ACTIVITY
Your copy of the listing should be exact and should contain no pictures.

......

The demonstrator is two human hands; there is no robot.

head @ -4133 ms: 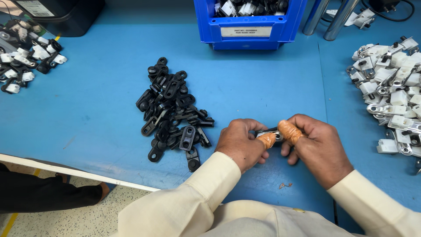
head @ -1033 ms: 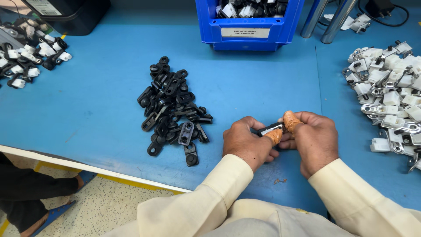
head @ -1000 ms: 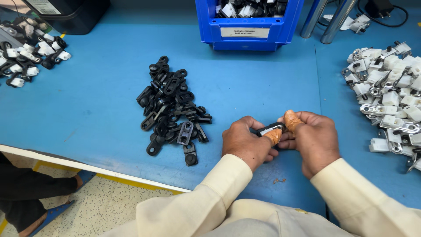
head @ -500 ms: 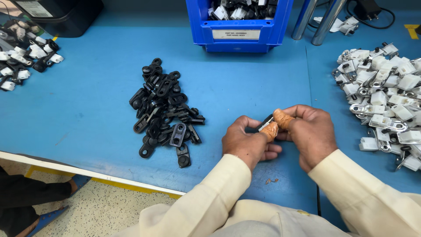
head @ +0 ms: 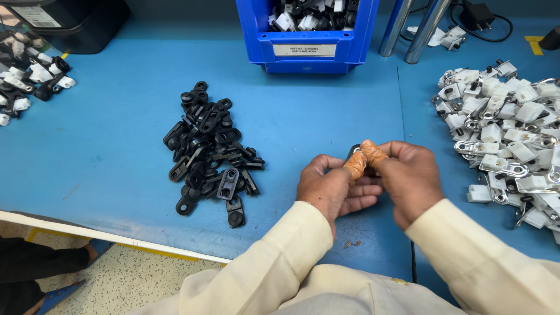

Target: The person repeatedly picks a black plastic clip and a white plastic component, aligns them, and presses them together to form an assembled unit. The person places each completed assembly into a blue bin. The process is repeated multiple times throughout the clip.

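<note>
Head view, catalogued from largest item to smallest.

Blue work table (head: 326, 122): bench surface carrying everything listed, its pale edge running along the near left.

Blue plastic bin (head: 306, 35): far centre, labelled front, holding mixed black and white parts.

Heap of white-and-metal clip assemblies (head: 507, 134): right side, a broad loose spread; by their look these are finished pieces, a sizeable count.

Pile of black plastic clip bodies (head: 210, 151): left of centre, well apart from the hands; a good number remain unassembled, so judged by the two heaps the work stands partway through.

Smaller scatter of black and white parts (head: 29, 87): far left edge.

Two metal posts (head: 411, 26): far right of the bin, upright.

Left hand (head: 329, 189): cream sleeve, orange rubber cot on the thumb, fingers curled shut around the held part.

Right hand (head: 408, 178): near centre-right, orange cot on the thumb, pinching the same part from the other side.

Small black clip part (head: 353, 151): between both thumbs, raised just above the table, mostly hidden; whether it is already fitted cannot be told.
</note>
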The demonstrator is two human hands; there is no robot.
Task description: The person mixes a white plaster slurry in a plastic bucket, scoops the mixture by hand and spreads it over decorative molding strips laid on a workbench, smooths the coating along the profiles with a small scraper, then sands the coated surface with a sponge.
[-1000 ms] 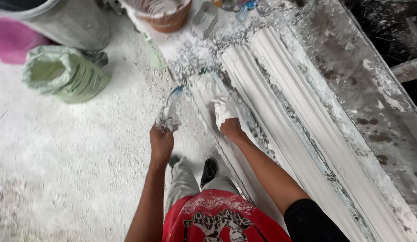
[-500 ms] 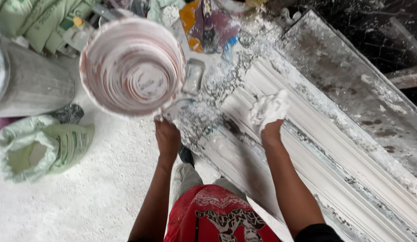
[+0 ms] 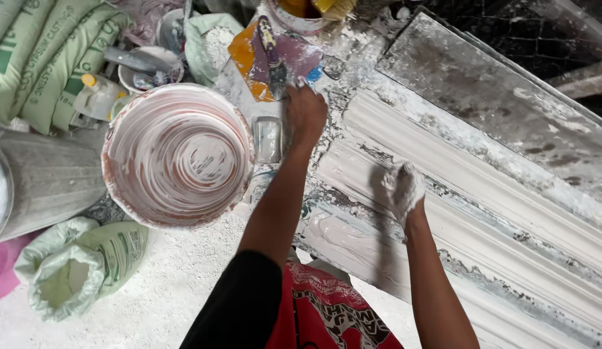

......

EXERCISE RESULT
The demonstrator is two human hands; there is no robot.

head @ -4133 ms: 
head @ -1033 ms: 
head @ -1000 ms: 
head @ -500 ms: 
head @ +0 ms: 

Target: The person repeatedly picks a black plastic clip and a white plastic component, aligns them, and presses them together to form an assembled unit. The person places each completed assembly into a blue bin. The process is repeated multiple times throughout the clip.

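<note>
Head view, catalogued from largest item to smallest.

Blue work table (head: 326, 122): bench surface carrying everything listed, its pale edge running along the near left.

Blue plastic bin (head: 306, 35): far centre, labelled front, holding mixed black and white parts.

Heap of white-and-metal clip assemblies (head: 507, 134): right side, a broad loose spread; by their look these are finished pieces, a sizeable count.

Pile of black plastic clip bodies (head: 210, 151): left of centre, well apart from the hands; a good number remain unassembled, so judged by the two heaps the work stands partway through.

Smaller scatter of black and white parts (head: 29, 87): far left edge.

Two metal posts (head: 411, 26): far right of the bin, upright.

Left hand (head: 329, 189): cream sleeve, orange rubber cot on the thumb, fingers curled shut around the held part.

Right hand (head: 408, 178): near centre-right, orange cot on the thumb, pinching the same part from the other side.

Small black clip part (head: 353, 151): between both thumbs, raised just above the table, mostly hidden; whether it is already fitted cannot be told.
</note>
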The demonstrator is two human hands; there is no robot.
Task description: The person mixes a white plaster slurry in a plastic bucket, scoops the mixture by hand and spreads it over decorative molding strips laid on a workbench, smooths the coating along the profiles with a small scraper, then sands the coated surface with a sponge.
[-1000 ms] 
[-500 ms] 
[+0 ms] 

No further answer is required.